Last month, I attend the ACAMS (Association of Certified Anti-Money Laundering Specialists) Annual AML & Financial Crime Conference in Las Vegas. The conference was full of useful information and I wanted to pass along some of the emerging examination trends and latest regulatory concerns.
The major areas being criticized in BSA exams include:
- 85% of exam deficiencies are in internal controls.

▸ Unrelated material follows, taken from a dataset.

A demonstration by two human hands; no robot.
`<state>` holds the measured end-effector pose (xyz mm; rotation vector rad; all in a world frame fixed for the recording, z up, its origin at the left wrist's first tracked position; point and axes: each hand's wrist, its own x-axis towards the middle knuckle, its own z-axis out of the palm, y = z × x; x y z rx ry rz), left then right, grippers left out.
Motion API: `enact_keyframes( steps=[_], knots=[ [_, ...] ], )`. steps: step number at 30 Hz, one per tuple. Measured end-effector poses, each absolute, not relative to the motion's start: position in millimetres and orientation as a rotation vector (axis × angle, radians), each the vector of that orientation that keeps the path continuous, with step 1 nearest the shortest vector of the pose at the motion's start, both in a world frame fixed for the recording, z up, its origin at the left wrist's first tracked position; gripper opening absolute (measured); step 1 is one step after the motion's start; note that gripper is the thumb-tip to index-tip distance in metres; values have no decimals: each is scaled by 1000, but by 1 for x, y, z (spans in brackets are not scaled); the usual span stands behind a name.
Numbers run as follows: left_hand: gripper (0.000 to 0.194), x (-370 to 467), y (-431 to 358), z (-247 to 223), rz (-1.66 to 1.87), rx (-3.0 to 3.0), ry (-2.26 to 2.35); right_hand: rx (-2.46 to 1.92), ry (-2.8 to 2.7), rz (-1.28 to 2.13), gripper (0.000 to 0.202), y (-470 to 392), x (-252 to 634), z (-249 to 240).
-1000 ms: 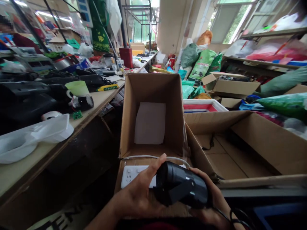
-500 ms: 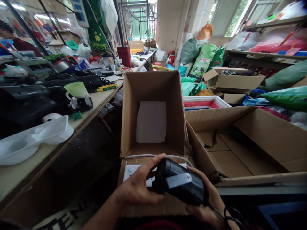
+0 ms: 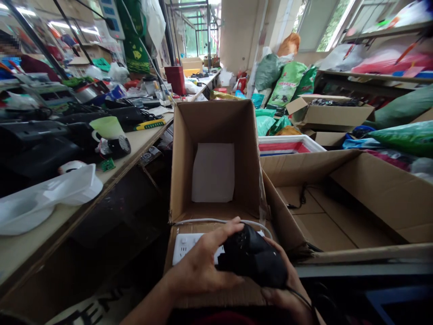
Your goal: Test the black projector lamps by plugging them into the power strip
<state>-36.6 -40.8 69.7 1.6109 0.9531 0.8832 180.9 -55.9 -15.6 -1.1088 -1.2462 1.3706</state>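
Note:
A black rounded device [image 3: 255,257] with a black cable is held between my two hands, low in the middle of the view. My left hand [image 3: 206,259] grips its left end, thumb below and fingers above. Around the right end, where the cable comes out, my right hand [image 3: 289,289] is wrapped; part of it is hidden behind the device. Beneath my left hand a white power strip [image 3: 184,246] lies on a cardboard surface [image 3: 189,298], partly covered. Just beyond is an upright-facing open cardboard box [image 3: 214,122] with a pale sheet [image 3: 214,174] inside.
At the left, a workbench [image 3: 118,169] bears a white plastic tray [image 3: 72,187], a light green cup [image 3: 107,127] and a yellow-green cutter [image 3: 150,124]. A large open carton [image 3: 338,216] with a black cable inside stands at the right. A person [image 3: 34,65] is at the far left.
The device has turned in my hands, so the pale strip on its side no longer shows. My left fingers have shifted slightly to the right over its end.

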Motion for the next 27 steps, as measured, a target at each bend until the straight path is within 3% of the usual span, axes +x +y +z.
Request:
enact_keyframes(
  steps=[3,5,14,21,27],
  knots=[
    [48,-25,-45,76,898,1819,947,-915,-1001,1639,87,-61,172,-19],
    [42,-21,-47,77,913,1893,911,-881,-938,1671,91,-65,168,-19],
    [45,-20,-54,72,825,1892,884,-905,-976,1627,89,-67,167,-15],
    [35,-9,-55,60,1113,1745,846,-955,-919,1482,85,-68,162,1],
    [56,-3,-47,31,1266,1362,1197,-932,-1075,1403,85,-61,148,24]
  ],
)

These deficiencies were attributed to inaccurate customer risk rating and inadequate ongoing monitoring. Generally, banks are not effectively identifying higher risk customers. In many cases, banks may identify customers as low risk, but when examiners bring certain facts to the bank’s attention, it’s clear they are actually higher risk. This is due in most part to weak customer due diligence (internal controls). Banks simply aren’t asking enough questions, the tough questions and/or they aren’t asking the right questions. If you don’t have an accurate risk rating, the odds are very great you also don’t have appropriate ongoing monitoring in place.

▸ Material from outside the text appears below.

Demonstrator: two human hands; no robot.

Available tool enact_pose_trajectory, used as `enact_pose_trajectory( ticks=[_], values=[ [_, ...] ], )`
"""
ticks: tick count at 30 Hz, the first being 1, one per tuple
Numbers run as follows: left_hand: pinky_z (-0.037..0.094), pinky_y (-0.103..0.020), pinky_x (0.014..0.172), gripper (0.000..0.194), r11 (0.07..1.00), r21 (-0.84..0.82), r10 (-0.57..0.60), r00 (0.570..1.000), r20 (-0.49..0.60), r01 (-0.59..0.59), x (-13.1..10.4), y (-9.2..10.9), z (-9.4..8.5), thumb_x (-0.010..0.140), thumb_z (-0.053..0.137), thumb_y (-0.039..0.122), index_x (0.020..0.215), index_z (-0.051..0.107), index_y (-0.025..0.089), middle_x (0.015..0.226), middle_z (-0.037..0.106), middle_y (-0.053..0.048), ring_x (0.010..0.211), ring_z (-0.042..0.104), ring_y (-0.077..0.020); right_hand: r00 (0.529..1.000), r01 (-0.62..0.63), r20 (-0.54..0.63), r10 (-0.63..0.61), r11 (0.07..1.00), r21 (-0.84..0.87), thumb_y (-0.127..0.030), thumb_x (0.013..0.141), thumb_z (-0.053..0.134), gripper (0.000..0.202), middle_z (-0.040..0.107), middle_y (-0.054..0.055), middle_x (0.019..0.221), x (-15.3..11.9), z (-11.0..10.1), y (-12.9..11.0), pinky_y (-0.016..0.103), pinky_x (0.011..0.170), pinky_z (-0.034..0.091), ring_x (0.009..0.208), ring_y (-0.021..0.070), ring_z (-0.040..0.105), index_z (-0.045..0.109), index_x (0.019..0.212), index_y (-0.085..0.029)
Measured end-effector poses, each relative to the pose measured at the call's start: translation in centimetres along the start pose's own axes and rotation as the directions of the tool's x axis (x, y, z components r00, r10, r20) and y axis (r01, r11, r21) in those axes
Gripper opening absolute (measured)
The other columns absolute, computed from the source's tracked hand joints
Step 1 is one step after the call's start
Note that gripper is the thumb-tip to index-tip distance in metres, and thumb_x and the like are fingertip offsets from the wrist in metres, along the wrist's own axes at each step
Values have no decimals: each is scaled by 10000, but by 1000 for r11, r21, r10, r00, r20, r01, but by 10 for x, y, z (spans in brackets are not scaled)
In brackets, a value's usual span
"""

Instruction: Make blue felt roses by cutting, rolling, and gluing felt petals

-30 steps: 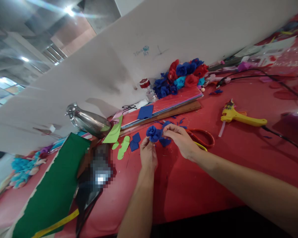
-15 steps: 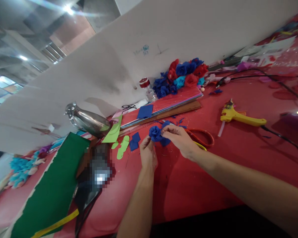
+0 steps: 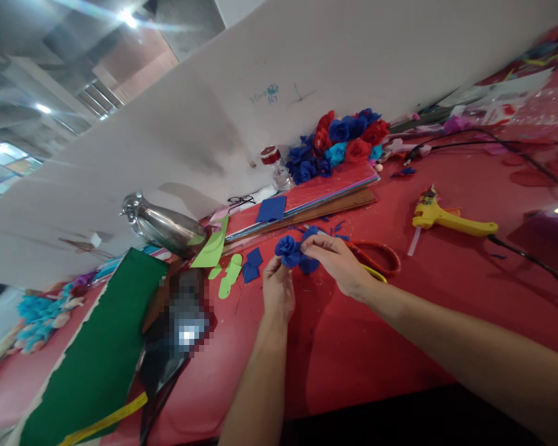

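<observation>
A blue paper flower point(image 3: 287, 249) is held above the red table in the head view. My left hand point(image 3: 278, 285) pinches it from below, fingers closed around its base. The fingertips of my right hand point(image 3: 330, 254) are pressed together at the flower's right edge, seemingly on a petal. Blue paper pieces point(image 3: 309, 265) lie behind and beneath the right fingers, partly covered. Just beyond that hand rest scissors with orange-red and yellow handles point(image 3: 382, 259), their blades hidden. Small blue paper squares point(image 3: 252, 266) and light green cut pieces point(image 3: 230, 276) lie left of my left hand.
A yellow glue gun point(image 3: 449, 220) with a black cord lies right. Behind are stacked coloured sheets point(image 3: 328, 189), a jar with a red lid point(image 3: 278, 167) and a heap of paper flowers point(image 3: 348, 139). Left are a metal jug point(image 3: 165, 226), green sheet point(image 3: 97, 347) and dark blurred object point(image 3: 177, 328).
The blue flower has tilted and shifted slightly left in my left hand. My right hand stays at its edge, nearly still.
</observation>
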State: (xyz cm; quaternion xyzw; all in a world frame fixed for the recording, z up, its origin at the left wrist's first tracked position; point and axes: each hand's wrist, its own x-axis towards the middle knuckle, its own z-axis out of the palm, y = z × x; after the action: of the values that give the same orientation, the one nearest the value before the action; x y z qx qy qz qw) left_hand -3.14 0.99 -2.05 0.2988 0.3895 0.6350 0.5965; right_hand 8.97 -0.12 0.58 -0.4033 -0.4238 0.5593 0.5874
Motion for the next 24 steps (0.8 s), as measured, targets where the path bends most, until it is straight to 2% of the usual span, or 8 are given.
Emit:
enact_pose_trajectory(
  ticks=[10, 13, 17, 20, 24],
  values=[
    [478, -217, 726, 228, 999, 38, 3, 1000, -20, -2, 0, 2, 0, 499, 859, 195, 611, 660, 198, 603, 660, 54, 649, 629, -89, 1000, -5, 2, 5, 999, -48, -442, 687, 615, 294, 432, -43, 552, -1, 1, -2, 276, 568, 295, 580, 118, 384, 520, 538, -208],
    [477, -218, 717, 240, 999, 44, 12, 1000, -20, -11, 0, 2, 0, 481, 867, 199, 615, 668, 202, 618, 668, 48, 662, 632, -97, 999, -32, 9, 32, 999, -13, -441, 665, 648, 292, 430, -51, 546, -1, 0, -1, 278, 561, 289, 560, 110, 370, 514, 549, -209],
    [486, -231, 729, 252, 999, 35, 37, 999, -30, -36, -1, 1, 1, 453, 879, 227, 610, 684, 204, 646, 688, 31, 672, 633, -108, 998, -32, -46, 33, 999, 24, -405, 662, 638, 240, 444, -49, 557, 1, -1, 0, 275, 554, 293, 569, 112, 379, 531, 573, -210],
    [485, -230, 749, 244, 997, 35, 65, 997, -30, -64, -1, 0, 1, 465, 877, 241, 623, 696, 202, 669, 703, 28, 674, 630, -102, 996, -20, -82, 23, 999, 34, -384, 661, 636, 271, 384, -59, 540, 2, -3, -1, 275, 536, 260, 549, 103, 326, 468, 533, -214],
    [480, -241, 759, 234, 994, 57, 100, 994, -47, -98, 0, 0, 0, 474, 872, 246, 623, 699, 195, 679, 707, 22, 667, 619, -104, 999, -28, -33, 32, 994, 106, -398, 667, 665, 321, 391, -56, 539, 2, -3, -2, 280, 551, 265, 555, 104, 331, 453, 515, -212]
  ],
)
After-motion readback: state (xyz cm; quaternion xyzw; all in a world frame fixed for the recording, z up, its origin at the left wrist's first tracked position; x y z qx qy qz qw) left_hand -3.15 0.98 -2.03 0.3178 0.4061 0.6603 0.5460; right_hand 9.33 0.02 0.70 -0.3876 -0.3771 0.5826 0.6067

- The BSA officer is not qualified, BSA staffing is insufficient, or the BSA officer left and has not been replaced.
These deficiencies stem from the BSA officer not having the appropriate expertise AND also not having authority over BSA and all related regulations. You can’t just appoint anyone as the BSA officer. They must be fully knowledgeable to effectively oversee the BSA/AML program and need the muscle (authority) of the Board behind them.
- Needed improvement in compliance culture and/or a top-down approach including support from senior management and the Board.

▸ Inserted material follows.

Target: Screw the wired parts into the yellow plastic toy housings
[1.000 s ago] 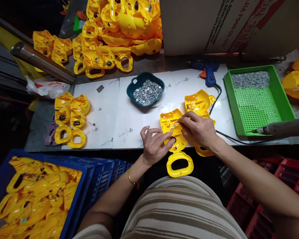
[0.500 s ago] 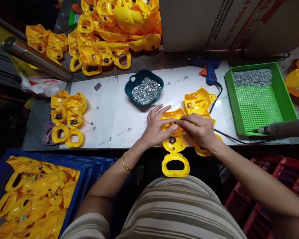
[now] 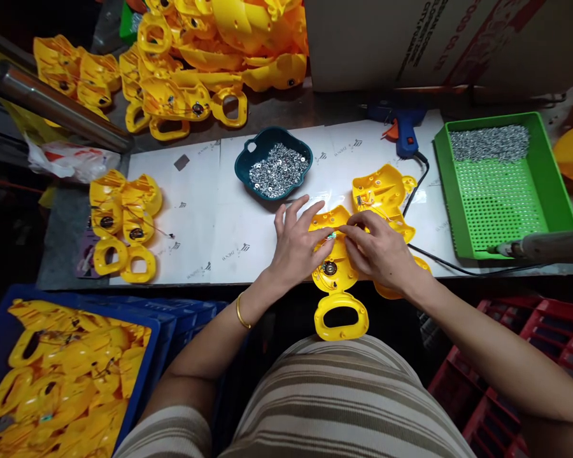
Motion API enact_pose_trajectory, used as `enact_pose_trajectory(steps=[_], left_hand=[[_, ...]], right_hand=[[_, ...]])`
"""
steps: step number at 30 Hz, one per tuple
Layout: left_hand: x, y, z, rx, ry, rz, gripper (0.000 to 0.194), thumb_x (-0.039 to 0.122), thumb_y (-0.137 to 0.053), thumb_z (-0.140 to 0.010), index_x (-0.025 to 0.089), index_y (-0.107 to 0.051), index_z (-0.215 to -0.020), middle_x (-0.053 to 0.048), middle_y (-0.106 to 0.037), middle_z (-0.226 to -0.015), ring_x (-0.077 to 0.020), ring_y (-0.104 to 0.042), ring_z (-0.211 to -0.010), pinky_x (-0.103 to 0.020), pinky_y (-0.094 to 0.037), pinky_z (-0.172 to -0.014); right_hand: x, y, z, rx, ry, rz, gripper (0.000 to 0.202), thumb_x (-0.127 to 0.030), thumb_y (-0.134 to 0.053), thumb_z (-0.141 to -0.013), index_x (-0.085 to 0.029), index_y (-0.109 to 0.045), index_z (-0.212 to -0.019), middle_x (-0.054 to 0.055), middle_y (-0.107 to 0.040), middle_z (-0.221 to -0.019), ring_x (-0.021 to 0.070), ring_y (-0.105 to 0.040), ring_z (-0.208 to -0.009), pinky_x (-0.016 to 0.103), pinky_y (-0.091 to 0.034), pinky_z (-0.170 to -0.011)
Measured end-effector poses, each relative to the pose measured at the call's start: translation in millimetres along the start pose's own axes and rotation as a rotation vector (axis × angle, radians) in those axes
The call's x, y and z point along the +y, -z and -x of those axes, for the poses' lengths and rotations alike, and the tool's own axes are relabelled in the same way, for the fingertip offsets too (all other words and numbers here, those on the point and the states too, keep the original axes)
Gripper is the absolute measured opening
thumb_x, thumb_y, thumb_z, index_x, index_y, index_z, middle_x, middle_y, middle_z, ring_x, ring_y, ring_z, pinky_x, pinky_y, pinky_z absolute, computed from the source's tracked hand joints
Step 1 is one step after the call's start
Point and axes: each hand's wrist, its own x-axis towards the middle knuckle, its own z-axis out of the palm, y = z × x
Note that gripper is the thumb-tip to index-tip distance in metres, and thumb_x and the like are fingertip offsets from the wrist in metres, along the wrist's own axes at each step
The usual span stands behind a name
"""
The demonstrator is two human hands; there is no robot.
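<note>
A yellow plastic shell half (image 3: 347,278) with a loop handle lies open side up at the table's front edge, its handle jutting out over the edge. A round metal-rimmed part sits inside it. My left hand (image 3: 293,248) rests over the shell's left side, thumb and forefinger closed about a small green circuit board (image 3: 332,236), other fingers spread. From the right, my right hand (image 3: 379,248) reaches in with its fingers bent and pressed together near the board; whatever they pinch is hidden. Beside it, partly under my right hand, lies a matching shell half (image 3: 379,187) with thin wires.
A dark teal bowl (image 3: 242,166) holds small metal screws. At right stand a green basket (image 3: 501,210) with more metal pieces, a blue glue gun (image 3: 405,130) and its cord. Yellow shells (image 3: 124,213) lie left; others are piled behind and fill a blue crate (image 3: 146,369).
The green circuit board shows more plainly between my left fingers now. My right hand has shifted slightly, its thumb lower. The view has tilted a little.
</note>
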Motion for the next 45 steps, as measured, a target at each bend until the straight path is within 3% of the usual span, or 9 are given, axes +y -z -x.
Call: enact_pose_trajectory(steps=[14,24,37,41,45], left_hand=[[-1,-4.5,-4,-0.071,0.028,0.039,0.012,0.034,-0.068,-0.084,0.030,-0.077,-0.092,-0.005,-0.055,-0.138,-0.0327,-0.038,-0.133,-0.058,-0.026,-0.109],[0,-3.6,-3,-0.044,-0.001,-0.032,0.013,0.033,-0.068,-0.085,0.030,-0.077,-0.092,-0.007,-0.056,-0.135,-0.0340,-0.039,-0.133,-0.057,-0.029,-0.106],[-2,-5.0,-2,-0.048,-0.012,-0.067,0.015,0.033,-0.068,-0.085,0.030,-0.077,-0.095,-0.008,-0.057,-0.134,-0.0338,-0.041,-0.130,-0.055,-0.033,-0.104],[-5,-4.8,-1,-0.048,-0.031,-0.057,0.017,0.035,-0.066,-0.086,0.029,-0.078,-0.097,-0.008,-0.056,-0.135,-0.0339,-0.041,-0.130,-0.054,-0.034,-0.104],[-10,-3.4,-1,-0.030,-0.056,-0.054,0.019,0.035,-0.062,-0.089,0.027,-0.078,-0.095,-0.009,-0.058,-0.132,-0.0342,-0.043,-0.128,-0.053,-0.038,-0.102]], right_hand=[[-5,0,-2,-0.095,-0.017,0.046,0.027,-0.022,-0.044,-0.094,-0.014,-0.068,-0.100,0.014,-0.061,-0.105,0.0242,-0.054,-0.092,0.034,-0.047,-0.067],[5,-2,-1,0.089,-0.006,-0.214,0.025,-0.013,-0.045,-0.089,-0.015,-0.064,-0.104,0.011,-0.057,-0.100,0.0206,-0.058,-0.091,0.037,-0.053,-0.079],[2,-2,0,0.110,-0.037,-0.245,0.024,-0.012,-0.047,-0.088,-0.015,-0.063,-0.106,0.012,-0.058,-0.102,0.0205,-0.060,-0.091,0.035,-0.054,-0.078],[-1,4,10,0.248,-0.030,-0.296,0.026,-0.014,-0.050,-0.088,-0.018,-0.063,-0.110,0.011,-0.058,-0.103,0.0204,-0.061,-0.094,0.036,-0.054,-0.079],[3,29,54,0.426,-0.141,-0.279,0.024,-0.026,-0.058,-0.087,-0.022,-0.064,-0.110,0.010,-0.061,-0.105,0.0216,-0.061,-0.097,0.038,-0.054,-0.082]])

The recent FinCEN Advisory on Promoting a Culture of Compliance, highlights the importance of a strong culture for BSA/AML compliance, stating BSA/AML shortcomings have triggered recent civil and criminal enforcement actions.
- A lack of adequate Board BSA training.
And last, but certainly not least, exams are noting a lack of adequate Board BSA training. Without appropriate training, the Board cannot provide a top-down culture of compliance, effective oversight of the BSA/AML program, approve policies or provide for sufficient BSA resources. The Board doesn’t need all the details bank operations personnel do, but they need to understand the importance of BSA/AML regulatory requirements, be informed of changes and new developments, the ramifications of non-compliance and the risks posed to the bank.
So, I challenge you to consider this information as it relates to your BSA/AML compliance program and make sure your bank doesn’t become one of these trends!